O processo de interrupção do uso de substâncias psicoativas pode ser uma jornada complexa, cheia de desafios e situações conflitantes. Aquele que se propõe a tal objetivo pode se encontrar, por diversas vezes, confuso entre motivações ambivalentes e sentimentos contraditórios.
Isso é bastante normal e esperado no tratamento. Durante muito tempo a droga (lícita ou ilícita) ocupou um importante papel na vida da pessoa. Buscar um novo estilo de vida no qual ela não mais faça parte é um processo de mudança intenso e profundo e, como tal, implica em dúvidas, incômodos e transformações.
Assim sendo, é comum que, mesmo que a pessoa esteja motivada para não usar a substância, ainda assim tenha pensamentos sobre ela e sinta desejo de consumi-la. Pode parecer um pouco contraditório, mas o desejo de consumir a droga e os pensamentos sobre a mesma não dependem exclusivamente da vontade da pessoa, tampouco estão sob controle da mesma.
Mas como assim eu não controlo os meus desejos e pensamentos?
Podemos considerar que nossos pensamentos e sentimentos são produtos das situações que vivenciamos. Assim sendo, é provável que uma pessoa que tenha uma história de uso de determinada substância lembrará e desejará a mesma em situações que foram previamente associadas ao consumo. Os gatilhos ocasionam tais sentimentos e pensamentos, independentemente da vontade da pessoa.
Lembre-se: não temos total controle sobre os nossos pensamentos e sentimentos, mas podemos exercer controle sobre nosso comportamento.

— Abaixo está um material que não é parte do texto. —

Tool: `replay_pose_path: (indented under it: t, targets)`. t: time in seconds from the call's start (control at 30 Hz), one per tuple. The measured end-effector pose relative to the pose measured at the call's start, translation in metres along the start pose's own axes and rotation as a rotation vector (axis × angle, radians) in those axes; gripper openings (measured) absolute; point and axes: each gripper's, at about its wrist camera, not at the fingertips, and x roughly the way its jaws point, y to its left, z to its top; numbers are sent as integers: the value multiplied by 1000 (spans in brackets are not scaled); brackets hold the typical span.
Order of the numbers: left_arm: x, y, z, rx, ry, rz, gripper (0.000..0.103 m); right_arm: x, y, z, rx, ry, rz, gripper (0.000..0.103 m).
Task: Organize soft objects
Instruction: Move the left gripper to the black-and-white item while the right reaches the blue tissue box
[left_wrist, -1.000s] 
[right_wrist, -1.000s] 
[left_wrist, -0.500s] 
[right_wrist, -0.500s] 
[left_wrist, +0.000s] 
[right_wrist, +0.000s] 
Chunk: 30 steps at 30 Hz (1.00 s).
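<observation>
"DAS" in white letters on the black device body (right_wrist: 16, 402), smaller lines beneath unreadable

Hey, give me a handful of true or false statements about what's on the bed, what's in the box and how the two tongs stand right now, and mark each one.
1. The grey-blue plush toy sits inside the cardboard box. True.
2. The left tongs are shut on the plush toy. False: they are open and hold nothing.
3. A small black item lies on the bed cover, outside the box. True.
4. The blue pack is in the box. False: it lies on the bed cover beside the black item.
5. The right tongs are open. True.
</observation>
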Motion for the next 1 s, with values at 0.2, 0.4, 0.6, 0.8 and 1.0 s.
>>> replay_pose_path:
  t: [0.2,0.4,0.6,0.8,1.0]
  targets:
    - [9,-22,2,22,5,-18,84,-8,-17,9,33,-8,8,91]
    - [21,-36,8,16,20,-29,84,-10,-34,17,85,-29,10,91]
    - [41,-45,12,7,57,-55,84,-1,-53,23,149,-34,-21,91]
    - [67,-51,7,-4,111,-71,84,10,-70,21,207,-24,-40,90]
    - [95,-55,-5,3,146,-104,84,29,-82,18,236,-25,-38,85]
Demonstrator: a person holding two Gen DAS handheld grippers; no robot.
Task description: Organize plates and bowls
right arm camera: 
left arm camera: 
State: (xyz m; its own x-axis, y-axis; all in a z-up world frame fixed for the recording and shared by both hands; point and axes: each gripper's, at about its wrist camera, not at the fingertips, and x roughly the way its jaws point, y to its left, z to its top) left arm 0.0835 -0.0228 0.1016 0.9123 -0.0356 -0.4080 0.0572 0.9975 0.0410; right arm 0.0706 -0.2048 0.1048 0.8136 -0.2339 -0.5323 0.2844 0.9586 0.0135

Se eu penso sobre a droga e sinto vontade de usá-la significa que estou falhando no tratamento?
Absolutamente não! É provável que todos aqueles que se propuserem a interromper o uso tenham fissuras e pensamentos sobre a substância. Na verdade, por mais que sejam ocasiões desagradáveis, de certa forma é desejável que elas ocorram.
Situações nas quais nos recordamos e desejamos a droga são, provavelmente, situações nas quais a droga cumpria um papel em nossas vidas, como uma espécie de ferramenta ou aliada. Passar por elas sem incorrer no uso causará certo grau de desconforto e incômodo, mas também nos possibilitará o desenvolvimento de habilidades fundamentais.
Para que se consiga interromper o uso da droga, é necessário mais do que apenas a força de vontade. É fundamental que se desenvolva um novo modo de lidar com as dificuldades e desconfortos do cotidiano.
Não devo então focar meus esforços no controle desses sentimentos e pensamentos e nem me recriminar por tê-los?
Exatamente. Isso pode se mostrar um esforço improdutivo e frustrante. Devemos buscar reagir de forma diferente àquela que estamos acostumados quando essas situações ocorrerem. Assim, conseguiremos quebrar as associações existentes entre tais situações e o uso da droga, tornando menos provável que tenhamos pensamentos sobre ela e vontade de usá-la no futuro.
Lembre-se sempre: situações de desconforto e fissura são oportunidades para o crescimento e, cada vez que passamos por ela sem usar, estamos nos fortalecendo no processo de busca pela abstinência.